TASK OBJECTIVE
Images are not part of the copy; write out the rest of the data exactly as given.

DATA PROVIDED

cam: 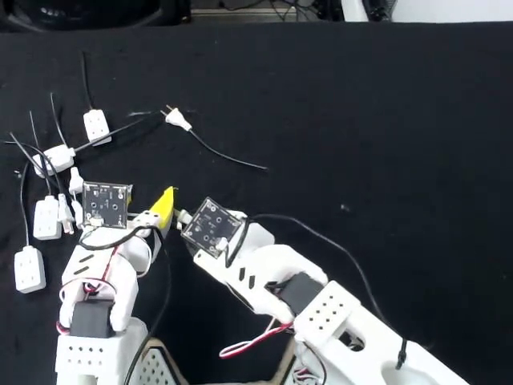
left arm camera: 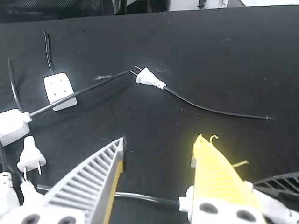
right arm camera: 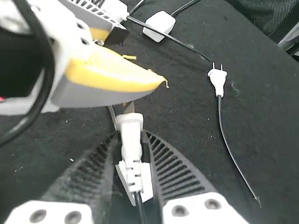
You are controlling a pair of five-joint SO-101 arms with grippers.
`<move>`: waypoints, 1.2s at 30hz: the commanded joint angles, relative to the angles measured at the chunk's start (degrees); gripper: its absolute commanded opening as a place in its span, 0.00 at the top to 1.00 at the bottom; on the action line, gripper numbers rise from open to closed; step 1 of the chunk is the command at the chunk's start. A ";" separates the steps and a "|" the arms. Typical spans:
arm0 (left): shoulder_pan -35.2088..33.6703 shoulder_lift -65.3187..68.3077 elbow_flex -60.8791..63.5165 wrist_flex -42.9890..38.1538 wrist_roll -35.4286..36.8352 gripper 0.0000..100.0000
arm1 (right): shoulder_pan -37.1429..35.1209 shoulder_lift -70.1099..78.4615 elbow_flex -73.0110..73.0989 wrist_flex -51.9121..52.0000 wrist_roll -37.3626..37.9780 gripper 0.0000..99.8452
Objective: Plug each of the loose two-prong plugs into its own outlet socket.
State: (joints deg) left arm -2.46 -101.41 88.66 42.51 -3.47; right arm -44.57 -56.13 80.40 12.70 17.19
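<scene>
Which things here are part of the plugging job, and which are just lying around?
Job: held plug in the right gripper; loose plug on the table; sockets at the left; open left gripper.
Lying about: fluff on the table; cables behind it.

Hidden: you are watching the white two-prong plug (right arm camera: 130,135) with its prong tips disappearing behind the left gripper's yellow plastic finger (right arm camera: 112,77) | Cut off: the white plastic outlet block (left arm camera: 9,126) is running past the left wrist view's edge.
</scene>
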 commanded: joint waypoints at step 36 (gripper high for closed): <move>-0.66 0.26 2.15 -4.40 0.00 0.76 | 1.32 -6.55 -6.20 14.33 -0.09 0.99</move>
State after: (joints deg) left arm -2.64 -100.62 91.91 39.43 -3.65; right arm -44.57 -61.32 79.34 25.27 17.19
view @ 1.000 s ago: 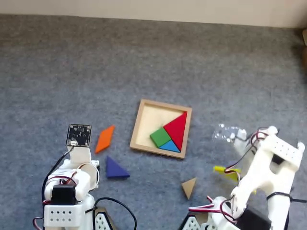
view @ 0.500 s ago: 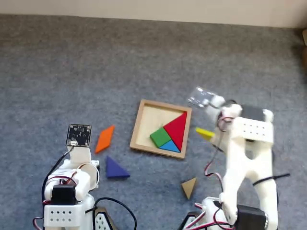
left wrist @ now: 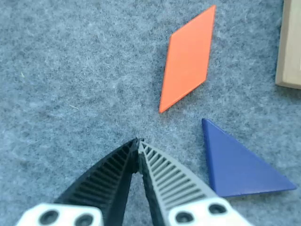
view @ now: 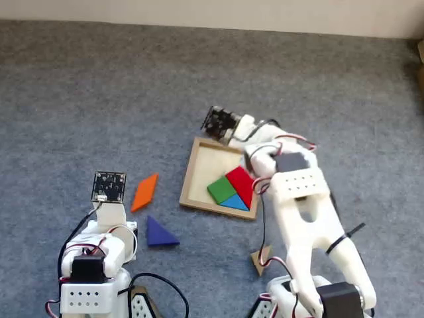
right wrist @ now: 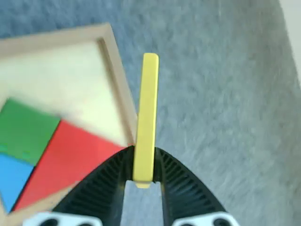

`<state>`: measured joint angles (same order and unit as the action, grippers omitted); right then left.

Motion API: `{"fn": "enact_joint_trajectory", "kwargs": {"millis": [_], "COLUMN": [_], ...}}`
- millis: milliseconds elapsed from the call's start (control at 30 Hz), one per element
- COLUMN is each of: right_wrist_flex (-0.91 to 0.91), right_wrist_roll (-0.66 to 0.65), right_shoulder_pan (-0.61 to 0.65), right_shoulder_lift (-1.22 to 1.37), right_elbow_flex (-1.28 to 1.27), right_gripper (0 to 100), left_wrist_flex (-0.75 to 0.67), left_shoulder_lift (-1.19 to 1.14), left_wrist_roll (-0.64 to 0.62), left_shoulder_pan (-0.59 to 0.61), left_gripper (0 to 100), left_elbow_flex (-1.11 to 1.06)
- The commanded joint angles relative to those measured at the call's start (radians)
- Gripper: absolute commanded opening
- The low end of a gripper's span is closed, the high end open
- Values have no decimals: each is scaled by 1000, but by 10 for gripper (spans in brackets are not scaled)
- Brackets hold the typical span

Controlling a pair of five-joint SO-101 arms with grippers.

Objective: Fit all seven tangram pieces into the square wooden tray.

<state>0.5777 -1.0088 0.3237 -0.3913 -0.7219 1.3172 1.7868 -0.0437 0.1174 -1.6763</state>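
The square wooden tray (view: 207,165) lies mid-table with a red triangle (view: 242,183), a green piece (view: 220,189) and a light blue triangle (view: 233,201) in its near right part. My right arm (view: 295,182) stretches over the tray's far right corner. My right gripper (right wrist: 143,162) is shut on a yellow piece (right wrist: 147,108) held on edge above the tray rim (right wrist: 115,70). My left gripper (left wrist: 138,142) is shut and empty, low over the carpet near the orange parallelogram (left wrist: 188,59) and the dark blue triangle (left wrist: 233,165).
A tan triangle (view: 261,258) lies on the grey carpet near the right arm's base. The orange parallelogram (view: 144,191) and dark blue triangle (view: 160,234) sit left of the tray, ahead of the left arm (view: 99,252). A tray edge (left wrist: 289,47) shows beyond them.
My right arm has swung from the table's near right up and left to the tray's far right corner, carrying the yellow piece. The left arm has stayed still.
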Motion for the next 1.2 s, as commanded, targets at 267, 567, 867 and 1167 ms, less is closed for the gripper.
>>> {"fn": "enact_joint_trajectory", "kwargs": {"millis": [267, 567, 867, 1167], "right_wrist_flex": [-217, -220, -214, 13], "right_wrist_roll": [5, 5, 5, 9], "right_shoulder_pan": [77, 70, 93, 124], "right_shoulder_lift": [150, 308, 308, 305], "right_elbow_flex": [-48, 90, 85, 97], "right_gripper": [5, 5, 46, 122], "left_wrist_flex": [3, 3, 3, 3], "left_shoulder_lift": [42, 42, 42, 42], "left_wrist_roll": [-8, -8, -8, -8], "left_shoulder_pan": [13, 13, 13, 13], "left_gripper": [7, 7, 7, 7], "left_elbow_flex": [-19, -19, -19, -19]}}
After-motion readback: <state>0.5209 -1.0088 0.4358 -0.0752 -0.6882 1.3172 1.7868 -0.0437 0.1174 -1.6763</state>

OUTPUT OF THE TASK
cam: 
left arm camera: 
right arm camera: 
You are controlling a pair of five-joint SO-101 arms with grippers.
`<move>`: waypoints, 1.2s at 30hz: the commanded joint angles, relative to the angles measured at the chunk's start (degrees); gripper: its absolute commanded opening as a place in its span, 0.00 at the top to 1.00 at the bottom; on the action line, gripper numbers rise from open to closed; step 1 of the chunk is the command at the chunk's start. A ";" separates the steps and a "|" the arms. Typical spans:
arm0 (left): shoulder_pan -35.2088..33.6703 shoulder_lift -65.3187..68.3077 elbow_flex -60.8791..63.5165 wrist_flex -42.9890..38.1538 wrist_roll -35.4286..36.8352 gripper 0.0000..100.0000
arm1 (right): shoulder_pan -37.1429..35.1209 shoulder_lift -70.1099..78.4615 elbow_flex -73.0110..73.0989 wrist_flex -51.9121..52.0000 wrist_roll -37.3626..37.9780 gripper 0.0000..99.8452
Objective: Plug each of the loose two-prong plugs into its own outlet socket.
State: (joints deg) left arm -2.46 -101.41 88.66 42.51 -3.47; right arm -44.57 -56.13 80.40 12.70 17.19
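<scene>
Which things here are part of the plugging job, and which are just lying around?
Job: held plug in the right gripper; loose plug on the table; sockets at the left; open left gripper.
Lying about: fluff on the table; cables behind it.

Hidden: you are watching the white two-prong plug (right arm camera: 130,135) with its prong tips disappearing behind the left gripper's yellow plastic finger (right arm camera: 112,77) | Cut off: the white plastic outlet block (left arm camera: 9,126) is running past the left wrist view's edge.
</scene>
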 commanded: joint waypoints at step 36 (gripper high for closed): <move>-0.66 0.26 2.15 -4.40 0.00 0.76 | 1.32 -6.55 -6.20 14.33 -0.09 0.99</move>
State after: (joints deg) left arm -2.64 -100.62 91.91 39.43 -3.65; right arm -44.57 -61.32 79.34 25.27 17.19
view @ 1.000 s ago: 
view @ 0.500 s ago: 
left wrist @ now: 
view @ now: 
right wrist @ now: 

`<state>`: measured joint angles (same order and unit as the action, grippers omitted); right then left.

Motion API: `{"fn": "enact_joint_trajectory", "kwargs": {"millis": [_], "COLUMN": [_], ...}}`
- millis: milliseconds elapsed from the call's start (control at 30 Hz), one per element
- COLUMN is each of: right_wrist_flex (-0.91 to 0.91), right_wrist_roll (-0.66 to 0.65), right_shoulder_pan (-0.61 to 0.65), right_shoulder_lift (-1.22 to 1.37), right_elbow_flex (-1.28 to 1.27), right_gripper (0 to 100), left_wrist_flex (-0.75 to 0.67), left_shoulder_lift (-1.19 to 1.14), left_wrist_roll (-0.64 to 0.62), left_shoulder_pan (-0.59 to 0.61), left_gripper (0 to 100), left_elbow_flex (-1.11 to 1.06)
- The commanded joint angles relative to those measured at the call's start (radians)
- Gripper: absolute commanded opening
- The low end of a gripper's span is closed, the high end open
- Values have no decimals: each is scaled by 1000, but by 10 for gripper (spans in brackets are not scaled)
- Brackets hold the typical span

Controlling a pair of five-joint SO-101 arms with grippers.

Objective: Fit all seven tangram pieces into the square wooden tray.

<state>0.5777 -1.0088 0.3237 -0.3913 -0.7219 1.3172 1.7868 -0.0437 0.1174 -1.6763</state>
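The square wooden tray (view: 207,165) lies mid-table with a red triangle (view: 242,183), a green piece (view: 220,189) and a light blue triangle (view: 233,201) in its near right part. My right arm (view: 295,182) stretches over the tray's far right corner. My right gripper (right wrist: 143,162) is shut on a yellow piece (right wrist: 147,108) held on edge above the tray rim (right wrist: 115,70). My left gripper (left wrist: 138,142) is shut and empty, low over the carpet near the orange parallelogram (left wrist: 188,59) and the dark blue triangle (left wrist: 233,165).
A tan triangle (view: 261,258) lies on the grey carpet near the right arm's base. The orange parallelogram (view: 144,191) and dark blue triangle (view: 160,234) sit left of the tray, ahead of the left arm (view: 99,252). A tray edge (left wrist: 289,47) shows beyond them.
My right arm has swung from the table's near right up and left to the tray's far right corner, carrying the yellow piece. The left arm has stayed still.
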Motion for the next 1.2 s, as commanded, targets at 267, 567, 867 and 1167 ms, less is closed for the gripper.
>>> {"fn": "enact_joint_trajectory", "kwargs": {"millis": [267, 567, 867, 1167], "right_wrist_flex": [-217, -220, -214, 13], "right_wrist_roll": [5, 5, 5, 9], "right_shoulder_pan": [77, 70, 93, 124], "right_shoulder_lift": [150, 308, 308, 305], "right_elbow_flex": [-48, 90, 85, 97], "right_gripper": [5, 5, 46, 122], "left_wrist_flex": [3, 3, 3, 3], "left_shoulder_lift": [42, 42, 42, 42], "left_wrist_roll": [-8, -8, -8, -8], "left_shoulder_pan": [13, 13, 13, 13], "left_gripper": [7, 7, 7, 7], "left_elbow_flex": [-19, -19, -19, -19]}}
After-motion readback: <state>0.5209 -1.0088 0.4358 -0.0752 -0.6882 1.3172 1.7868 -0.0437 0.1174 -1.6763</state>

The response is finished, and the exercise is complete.